## WHAT YOU SHOULD DO
State how many lines in the listing below include the word "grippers". Give nothing but the number.

[RECORDS FOR THIS EXERCISE — start]

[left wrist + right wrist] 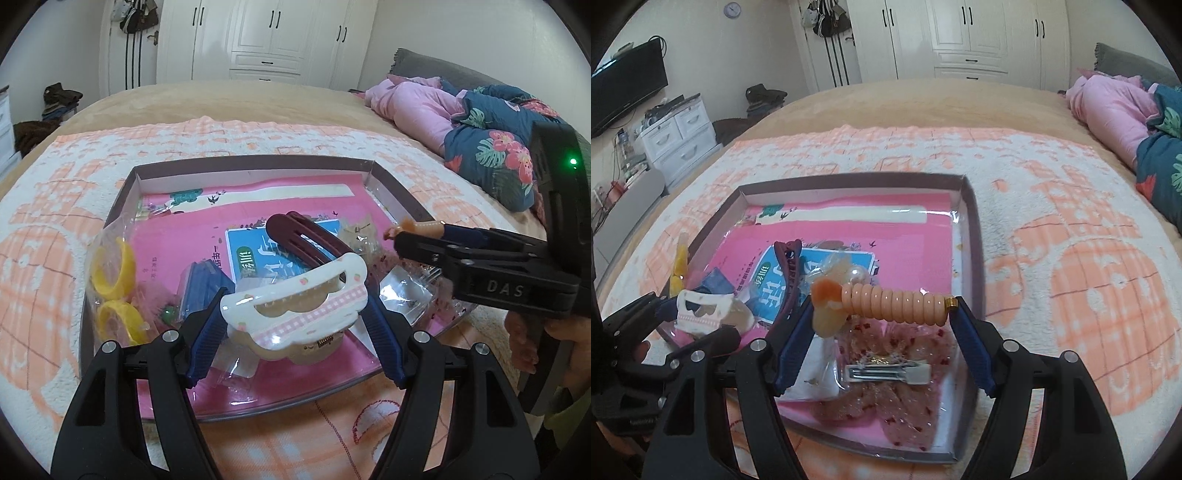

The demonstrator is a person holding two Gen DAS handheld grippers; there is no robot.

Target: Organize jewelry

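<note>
My left gripper (295, 306) is shut on a white hair claw clip (295, 304) with a pink checked band, held above the shallow box tray (251, 162). My right gripper (884, 306) is shut on a peach spiral hair tie (897, 301) with an orange charm, above the tray's right side (971, 221). The right gripper also shows in the left wrist view (406, 236). The left gripper with the clip shows in the right wrist view (701, 310). A dark red claw clip (303, 240) lies in the tray.
The tray sits on a peach-and-white blanket (1071, 258) on a bed. In it lie yellow rings in a bag (110, 291), a blue clip (201, 288), a pink bow with a metal clip (890, 373) and a pearl piece (860, 277). Bedding (480, 133) is piled at the right.
</note>
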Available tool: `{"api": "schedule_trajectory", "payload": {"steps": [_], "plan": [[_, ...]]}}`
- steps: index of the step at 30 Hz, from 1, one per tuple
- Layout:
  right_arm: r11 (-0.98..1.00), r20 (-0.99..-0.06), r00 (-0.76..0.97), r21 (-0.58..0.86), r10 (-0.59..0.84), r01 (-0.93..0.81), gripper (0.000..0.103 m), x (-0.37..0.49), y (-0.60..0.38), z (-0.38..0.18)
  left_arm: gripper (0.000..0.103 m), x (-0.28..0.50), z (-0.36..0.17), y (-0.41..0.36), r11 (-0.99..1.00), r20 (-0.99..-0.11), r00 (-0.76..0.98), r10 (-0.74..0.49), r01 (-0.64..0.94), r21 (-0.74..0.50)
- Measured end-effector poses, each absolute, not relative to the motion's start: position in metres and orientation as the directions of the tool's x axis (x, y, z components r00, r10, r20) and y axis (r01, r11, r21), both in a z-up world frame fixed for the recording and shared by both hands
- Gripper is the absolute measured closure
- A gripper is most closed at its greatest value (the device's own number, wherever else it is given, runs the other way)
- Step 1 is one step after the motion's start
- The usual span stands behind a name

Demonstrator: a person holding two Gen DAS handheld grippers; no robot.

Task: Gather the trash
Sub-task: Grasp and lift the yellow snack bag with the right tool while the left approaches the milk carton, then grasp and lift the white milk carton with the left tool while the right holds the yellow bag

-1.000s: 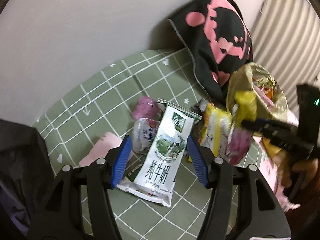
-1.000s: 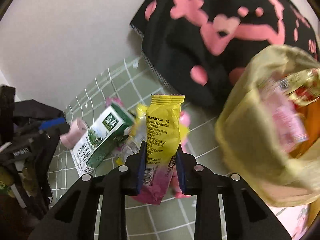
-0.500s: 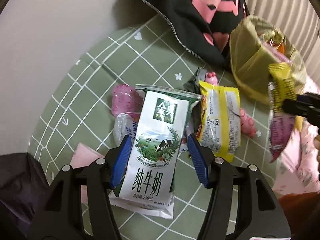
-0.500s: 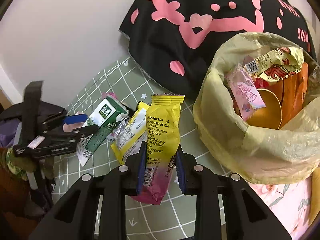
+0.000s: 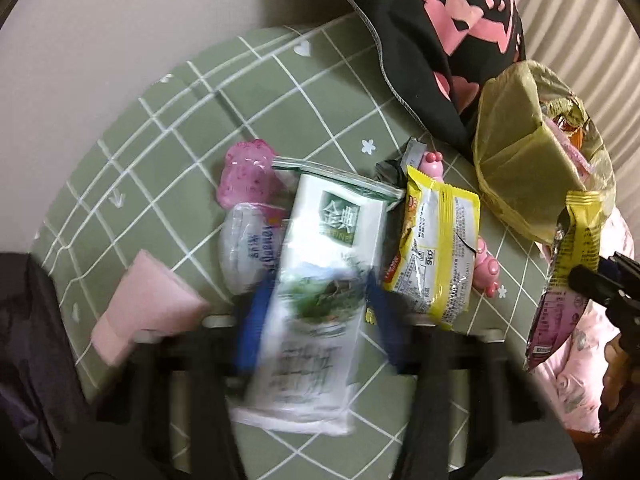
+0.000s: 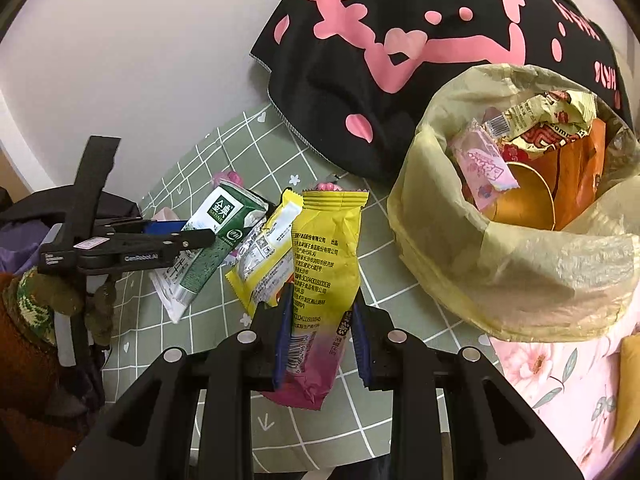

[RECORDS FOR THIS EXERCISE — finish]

## FINAL ANSWER
2